The European Central Bank (ECB) made a historic movement in interest rates on Thursday. For the first time in the history of the ECB, it was decided to raise interest rates by 0.75 percentage point to 1.25 percent. Further rate hikes were also announced. What does the rise in interest rates mean for savers and borrowers? crown.at clarified.
0.75 percentage point: that doesn’t sound like much, but it’s actually the biggest rate hike in the history of the ECB. Interest rates had already been raised – for the first time in 11 years – in July, but “only” by 0.5 percentage point.

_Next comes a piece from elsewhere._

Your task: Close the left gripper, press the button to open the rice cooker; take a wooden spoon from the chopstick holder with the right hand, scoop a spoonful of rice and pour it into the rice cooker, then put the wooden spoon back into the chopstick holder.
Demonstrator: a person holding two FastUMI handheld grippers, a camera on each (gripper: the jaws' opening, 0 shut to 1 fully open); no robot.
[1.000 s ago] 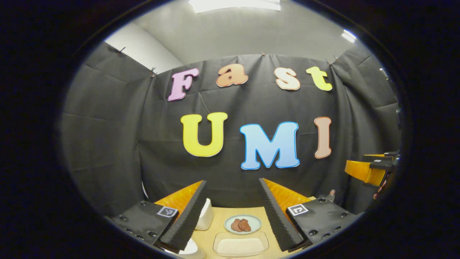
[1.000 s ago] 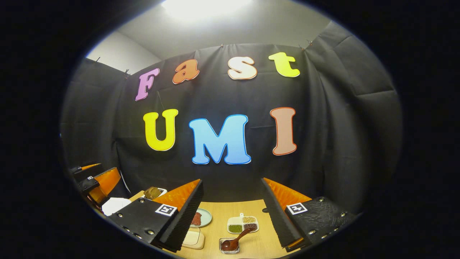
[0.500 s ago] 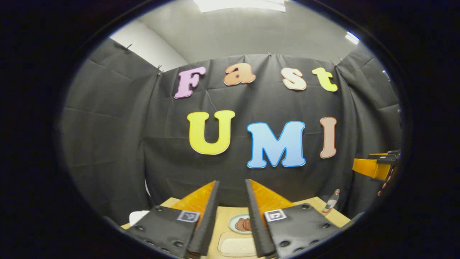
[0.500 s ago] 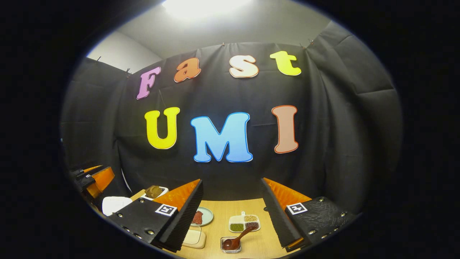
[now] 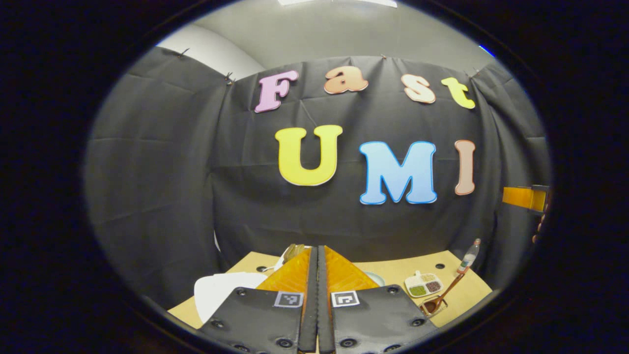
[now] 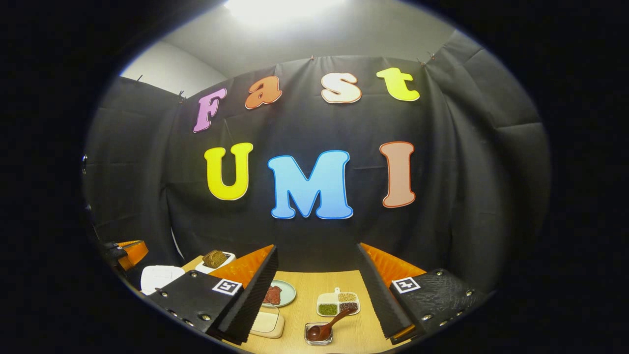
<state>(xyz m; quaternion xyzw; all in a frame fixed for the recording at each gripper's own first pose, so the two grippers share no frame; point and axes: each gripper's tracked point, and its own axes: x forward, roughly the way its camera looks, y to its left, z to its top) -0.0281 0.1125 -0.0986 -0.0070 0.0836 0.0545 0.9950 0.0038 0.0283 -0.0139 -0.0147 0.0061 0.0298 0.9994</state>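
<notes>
In the left gripper view the left tool (image 5: 317,295) has its two fingers pressed flat together along their whole length, with nothing between them, raised above the near edge of the bench (image 5: 393,271). Just to its left a white rounded thing (image 5: 216,295), perhaps the rice cooker, lies partly hidden behind it; I cannot tell whether its lid is up. To its right are a sectioned dish of beans (image 5: 423,285), a wooden spoon (image 5: 444,295) leaning with its bowl in a small clear holder (image 5: 433,307), and a small bottle (image 5: 469,255) near the far corner. At the far right edge of this view the right tool (image 5: 526,197) hangs high.

In the right gripper view the right tool (image 6: 317,285) stands wide open and holds nothing. Between its fingers lie the sectioned dish (image 6: 337,304) and the spoon (image 6: 324,327) in its holder (image 6: 318,334), with a round plate of meat (image 6: 280,294) and a shallow tray of rice (image 6: 268,323) beside the left finger. Farther left are a white dish with something brown (image 6: 214,259), the white rounded thing (image 6: 161,276) and the left tool (image 6: 125,250).

The bench is pale wood. Black cloth (image 6: 467,172) walls the booth under a grey ceiling with a bright light (image 6: 275,10).
</notes>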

Borrowers are facing more expensive times
The interest rate hike will at least please savers, but borrowers will certainly face more expensive times. Because: Banks generally raise the borrowing rate much faster than the savings rate. Borrowers with a variable rate loan are already noticing this.

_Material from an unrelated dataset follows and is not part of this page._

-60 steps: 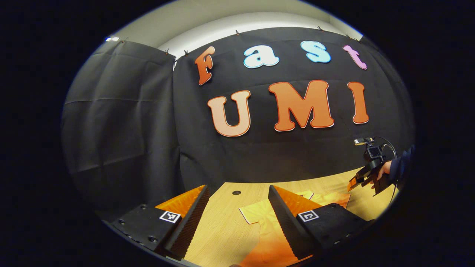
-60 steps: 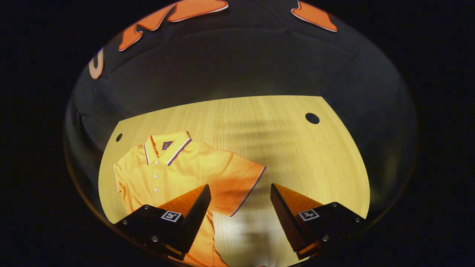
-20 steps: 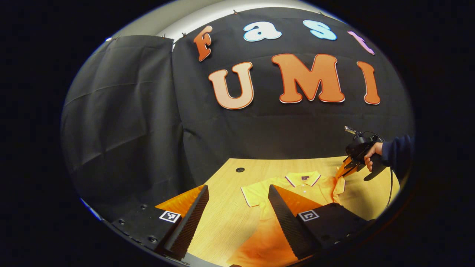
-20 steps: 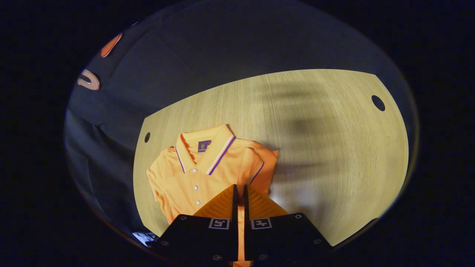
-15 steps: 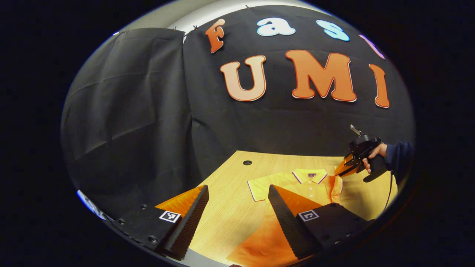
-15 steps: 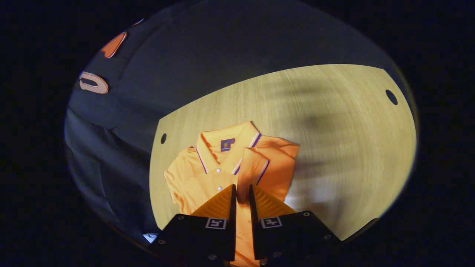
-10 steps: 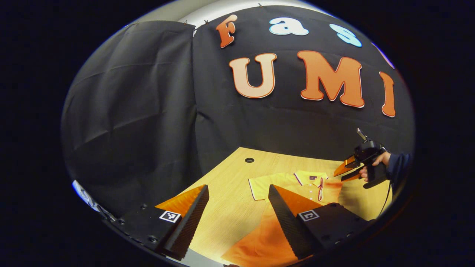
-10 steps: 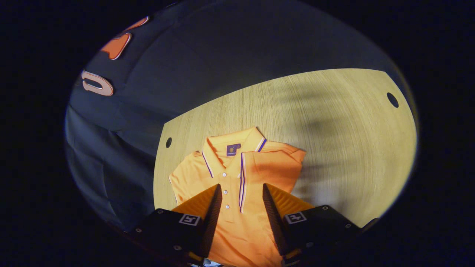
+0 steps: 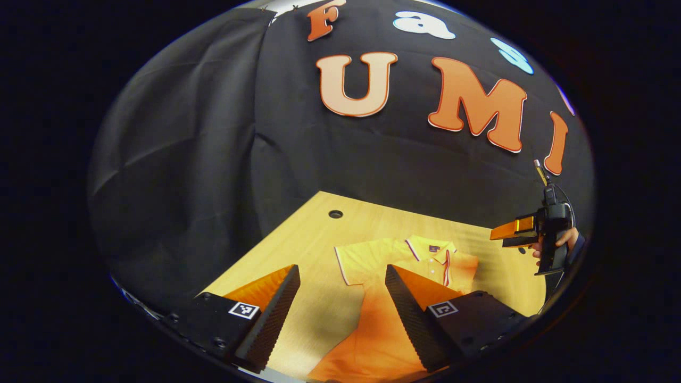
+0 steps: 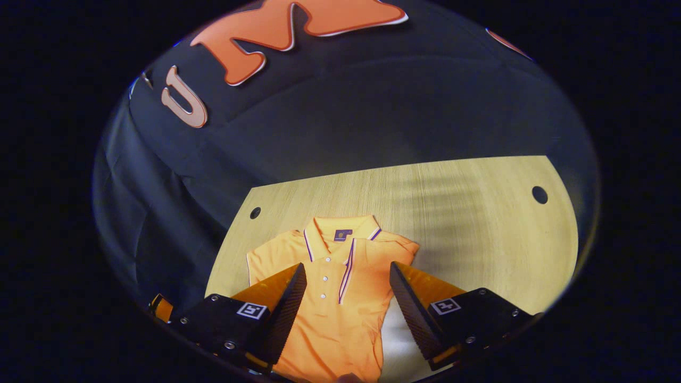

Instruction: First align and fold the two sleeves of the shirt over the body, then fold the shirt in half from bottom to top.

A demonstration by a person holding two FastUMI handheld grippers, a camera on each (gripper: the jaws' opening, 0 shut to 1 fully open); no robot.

So what should borrowers expect in the future? Will the loans become more expensive by the same amount, ie by 0.75 percentage point? “It depends on whether you have a fixed or variable rate loan. Consumers should keep a close eye on this. If you have a loan with a variable interest rate, you have to be prepared for it to become more expensive,” explains Gabriele Zgubic, consumer lawyer at the Chamber of Labor, in the Ö1 “Morgenjournal” on Friday.

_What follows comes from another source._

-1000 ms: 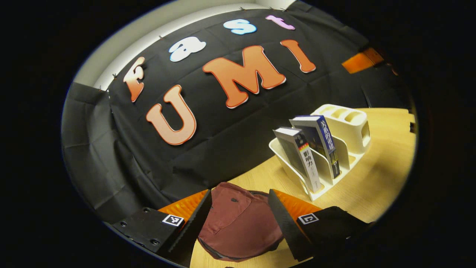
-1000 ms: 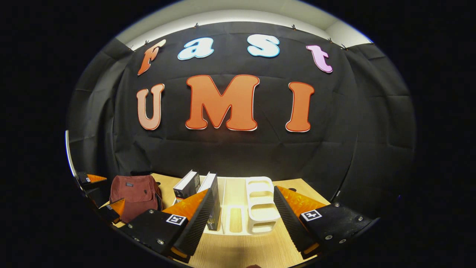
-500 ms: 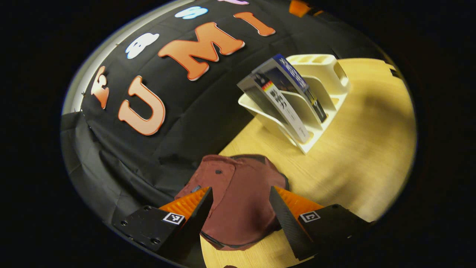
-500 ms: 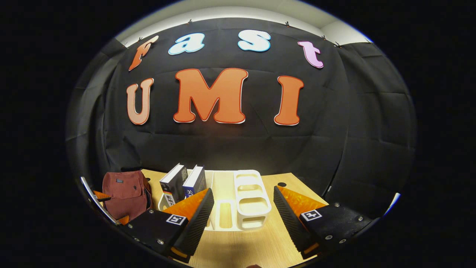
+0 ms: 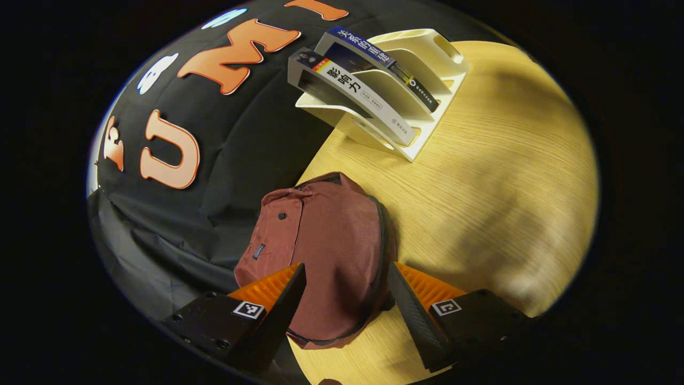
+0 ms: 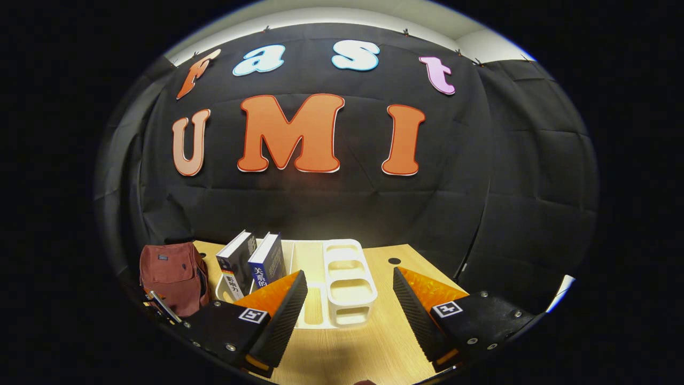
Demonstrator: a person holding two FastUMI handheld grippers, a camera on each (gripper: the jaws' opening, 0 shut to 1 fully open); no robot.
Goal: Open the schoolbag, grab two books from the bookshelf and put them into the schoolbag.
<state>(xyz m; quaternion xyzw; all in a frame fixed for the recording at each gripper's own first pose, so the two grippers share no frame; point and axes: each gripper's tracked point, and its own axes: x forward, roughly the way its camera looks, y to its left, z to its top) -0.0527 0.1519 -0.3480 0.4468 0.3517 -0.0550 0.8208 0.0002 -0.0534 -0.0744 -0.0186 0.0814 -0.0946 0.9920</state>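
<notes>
While your left gripper [image 5: 344, 299] hangs wide open over the dark red schoolbag [image 5: 320, 246] on the table [image 5: 497, 176], your right gripper [image 6: 347, 305] is spread wide, empty, facing the bookshelf [image 6: 342, 278] where two books [image 6: 251, 264] lean.

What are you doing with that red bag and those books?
A person holds a gripper in each hand, getting ready to pack the schoolbag. The left gripper is open just above the bag, which looks zipped shut. Two books stand in the white bookshelf on the wooden table. The right gripper is open too, pointing at the bookshelf and holding nothing. Nothing is packed yet.
</notes>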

Credit: is it worth switching to a fixed interest rate?
The reference interest rate plays a role in variable-rate loans. “If it rises, for example the 3-month Euribor, then the borrowing rate will of course go along,” says Zgubic. Would borrowers still have a chance to switch to fixed-income financing in the near term? Zgubic: “You can talk about it with your house bank, but banks will of course take the announced interest rate increases into account. You have to look at that very carefully from an economic point of view – including the additional costs.”
What to do if you can no longer pay the credit installments?
The fact is that inflation affects many people. If life becomes more and more expensive and then the credit interest rate also rises, it can become tight very quickly. Zgubic advises: “You should never bury your head in the sand, but try to get in touch with the bank to discuss what to do if you can no longer pay the loan. You have to take a close look at all expenses and then see what you can save on.”
“Savings still very close to zero”
And what does the historic ECB rate hike mean for savers? Not much for now. Because even after the first ECB increase in July, many banks did not immediately react to the savings rate. Zgubic: “If you look at the daily savings rate, it is still very close to zero. Not much has changed there.” However, an existing savings contract also contains an interest rate increase clause. “You definitely have to know how it is structured and how the interest rate changes. But there is a very big discrepancy between interest rates on loans and savings.”
That is why the AK consumer lawyer advises those who want to save for the time being to wait until further interest rate increases. “You can always change due savings accounts immediately, but you also have to keep an eye on the expenses. Right now I would just observe the interest rate landscape and compare products. Because the range of interest rates has already been given.”
Source: Krone

I’m Wayne Wickman, a professional journalist and author for Today Times Live. My specialty is covering global news and current events, offering readers a unique perspective on the world’s most pressing issues. I’m passionate about storytelling and helping people stay informed on the goings-on of our planet.